Es gibt dort keine gesonderte Unterbringung. Sie bekommen nur eine Matratze, die vielleicht auch noch hart ist und einfach nicht die Bedürfnisse einer schwangeren Frau abdeckt. Sie müssen Treppen laufen, weil sie den Fahrstuhl nicht benutzen dürfen. Sie müssen Behördengänge erledigen. Dazukommen dann noch gesellschaftliche Vorurteile, wie dass die Frauen ja schon geschafft hätten bis hierhin zu kommen und dann würden sie auch die Schwangerschaft unter den Bedingungen schaffen. Ihnen wird aberkannt, dass es um ihr Kind geht.

Was passiert mit Frauen, die keine Papiere haben?

In Bremen gibt es viele schwangere Frauen ohne Papiere, die aus Angst vor Abschiebung keinen Asylantrag stellen und dann auch keinen Zugang zum Gesundheitssystem haben. Die kommen hier zum MediNetz und haben bis kurz vor der Geburt noch keine medizinische Versorgung bekommen. Das ist eine dramatische und prekäre Situation.

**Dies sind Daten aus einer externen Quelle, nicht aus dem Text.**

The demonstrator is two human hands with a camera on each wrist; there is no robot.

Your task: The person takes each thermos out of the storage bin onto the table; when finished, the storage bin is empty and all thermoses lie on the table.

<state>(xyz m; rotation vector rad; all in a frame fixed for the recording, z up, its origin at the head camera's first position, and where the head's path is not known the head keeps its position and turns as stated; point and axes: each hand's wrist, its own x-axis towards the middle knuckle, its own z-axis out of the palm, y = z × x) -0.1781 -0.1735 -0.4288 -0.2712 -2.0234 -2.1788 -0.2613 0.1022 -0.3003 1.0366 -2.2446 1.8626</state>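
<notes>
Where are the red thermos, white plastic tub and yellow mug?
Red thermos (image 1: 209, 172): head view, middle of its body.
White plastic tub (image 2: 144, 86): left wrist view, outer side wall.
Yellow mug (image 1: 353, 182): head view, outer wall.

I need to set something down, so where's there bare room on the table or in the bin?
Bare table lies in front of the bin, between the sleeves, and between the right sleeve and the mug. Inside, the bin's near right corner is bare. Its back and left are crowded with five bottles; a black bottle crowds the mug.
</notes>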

Podium „Lebensrealitäten von schwangeren Geflüchteten“, mit Together we are Bremen, Women in Exile, Medinetz und Sahhanim Görgü-Philipp, 16 Uhr. Leider sind die Plätze vergeben, nachzuhören ist das Gespräch am 31. 7. um 15 Uhr bei Radio Angrezi.

Was macht MediNetz?

Wir vermitteln Geflüchtete und Papierlose ohne Krankenversicherung an Ärzte, die die Menschen ehrenamtlich und auf eigene Kosten behandeln. Unsere indirekte Arbeit ist die Forderung nach Veränderungen im Gesundheitssystem.

Welche Veränderungen?

Am liebsten würden wir uns abschaffen. Gesundheit ist ein Menschenrecht. Es ärgert uns, dass die Gesundheitsversorgung von Ehrenamtlichen getragen wird. Unabhängig von Hautfarbe oder Versicherung sollten alle Menschen Zugang haben zu Gesundheitsversorgung. Das wurde als Ziel im Bremer Koalitionsvertrag festgehalten.